Bringing thinking and being to the fore in addition to doing is critical. Our world and our upbringing, our measures, tend to be so much about doing, yet growth and development, working with today’s challenges, these really require us to build our muscles of thinking and being.
To many this 'softness' doesn't look like it will get anywhere, yet if we're talking about complex situations with thorny and engrained problems, then slowing down and sensing really does help to move ahead better compared to rushing and fixing. This way promotes relatedness and creates the conditions where people can discover the ideas and courage for what lies ahead. The best way to start is not with information but with questions.
Some questions that I find useful to prime thinking and for early discovery:
- What is there from the past that needs to be spoken or given a place before you can move forward?
- What's up with the present that’s no longer appropriate for the future that you see ahead?
- What do you want to create together?
- What is your part or contribution to the problem or situation you see before you?
- What do you imagine there needs to be more or less of to improve effectiveness (individually, from the team or group, from the leader, by the leader)?
- For what you want to create, what degree of interdependence will be required and how does this compare with the extent of collaboration being experienced?

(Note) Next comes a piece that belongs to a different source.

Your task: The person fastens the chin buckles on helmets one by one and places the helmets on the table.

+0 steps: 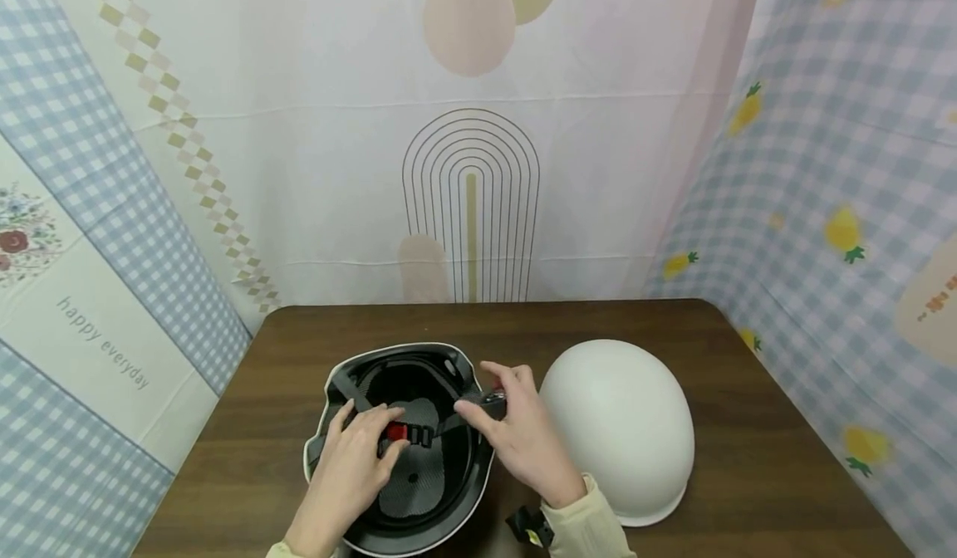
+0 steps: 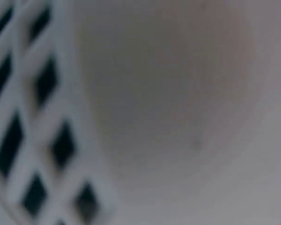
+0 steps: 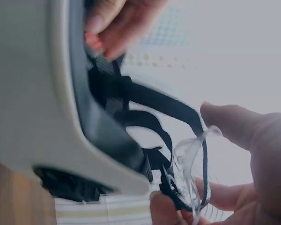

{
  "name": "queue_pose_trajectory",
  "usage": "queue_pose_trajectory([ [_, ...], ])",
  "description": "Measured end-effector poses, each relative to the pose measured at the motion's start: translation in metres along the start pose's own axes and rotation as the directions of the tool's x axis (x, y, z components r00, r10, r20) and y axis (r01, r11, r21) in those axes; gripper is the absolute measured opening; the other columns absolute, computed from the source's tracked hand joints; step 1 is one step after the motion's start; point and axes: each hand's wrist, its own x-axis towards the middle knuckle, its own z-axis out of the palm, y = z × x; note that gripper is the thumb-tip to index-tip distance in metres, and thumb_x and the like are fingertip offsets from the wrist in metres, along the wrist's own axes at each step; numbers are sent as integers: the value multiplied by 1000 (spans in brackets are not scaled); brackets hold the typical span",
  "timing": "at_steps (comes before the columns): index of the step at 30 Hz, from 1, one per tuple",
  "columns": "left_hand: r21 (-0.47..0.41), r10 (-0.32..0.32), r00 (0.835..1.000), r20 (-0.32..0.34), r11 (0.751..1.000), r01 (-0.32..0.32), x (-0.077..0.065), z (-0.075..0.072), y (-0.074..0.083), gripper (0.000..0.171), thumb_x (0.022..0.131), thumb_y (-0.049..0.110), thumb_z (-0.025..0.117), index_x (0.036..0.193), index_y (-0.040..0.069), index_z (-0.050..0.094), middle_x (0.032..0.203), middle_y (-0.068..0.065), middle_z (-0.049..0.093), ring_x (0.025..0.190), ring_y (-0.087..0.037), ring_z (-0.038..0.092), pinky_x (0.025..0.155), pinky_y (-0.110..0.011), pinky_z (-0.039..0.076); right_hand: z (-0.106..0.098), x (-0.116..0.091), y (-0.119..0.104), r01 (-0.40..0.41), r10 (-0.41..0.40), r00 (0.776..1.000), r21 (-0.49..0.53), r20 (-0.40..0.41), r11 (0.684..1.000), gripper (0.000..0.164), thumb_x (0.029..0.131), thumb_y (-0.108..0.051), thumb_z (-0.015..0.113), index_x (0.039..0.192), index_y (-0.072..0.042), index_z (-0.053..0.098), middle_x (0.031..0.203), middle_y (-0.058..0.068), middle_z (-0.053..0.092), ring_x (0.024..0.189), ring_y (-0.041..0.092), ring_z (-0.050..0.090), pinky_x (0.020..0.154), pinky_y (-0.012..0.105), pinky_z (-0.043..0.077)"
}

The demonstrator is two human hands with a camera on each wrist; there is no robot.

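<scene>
An upturned helmet (image 1: 478,491) with a pale rim and black lining lies at the table's front, its hollow facing up. Over the hollow, the left hand (image 1: 351,458) pinches a red-and-black strap buckle (image 1: 398,432) between thumb and fingers. The right hand (image 1: 527,433) holds a black chin strap (image 1: 452,423) at the helmet's right side. In the right wrist view, that strap loops between thumb and fingers, with crumpled clear plastic (image 3: 189,159) around its end. The left wrist view shows only a blurred pale surface (image 2: 178,112) with dark diamond-shaped openings.
A smooth white helmet (image 1: 620,425) stands dome up close beside the right forearm. Both helmets are on a dark brown wooden table (image 1: 748,458). A small black object (image 1: 527,526) sits by the right sleeve. Patterned cloth (image 1: 336,168) hangs behind and at both sides.
</scene>
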Motion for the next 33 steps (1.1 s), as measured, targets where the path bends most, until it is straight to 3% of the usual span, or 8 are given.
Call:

Places to start to improve effectiveness?
- Why does this team/group exist and what for?
- Who do we serve?
- How will we be successful?
- What are we excluding, saying no to or refusing?
- How do we behave?
- Who does what?
- What’s most important right now?
- How will we know that we are being successful?
- Wanting to refresh or repurpose, to reconnect with why and what matters.
- A desire or imperative to scale leadership and overall organisational capacity.
- Sensing that getting better at the 'soft stuff' will result in better delivery of the 'hard stuff'.
- A need to build greater organisational and stakeholder understanding, engagement and contribution.
- Being at a strategic inflection point of choice, opportunity or challenge.
- Addressing dysfunction and inability to have productive courageous conversations.
- Navigating complexity; moving from predict-and-plan to sense-and-respond.
- Building systemic intelligence and promoting systemic health.
- Leading and working in near constant change and unpredictability.
- Understanding and working with transformation.
For example Collaborative teams tend to have a single purpose and outcome, and there is a need for high mutual interdependency for effectiveness and success. Whereas Co-operative groups tend to have a commonality of purpose or interest, but there are as many different outcomes of success as there are members, and the need for interdependency may be more fluid. Getting clear about what form you are matters, knowing that it’s a fit for what lies ahead matters more.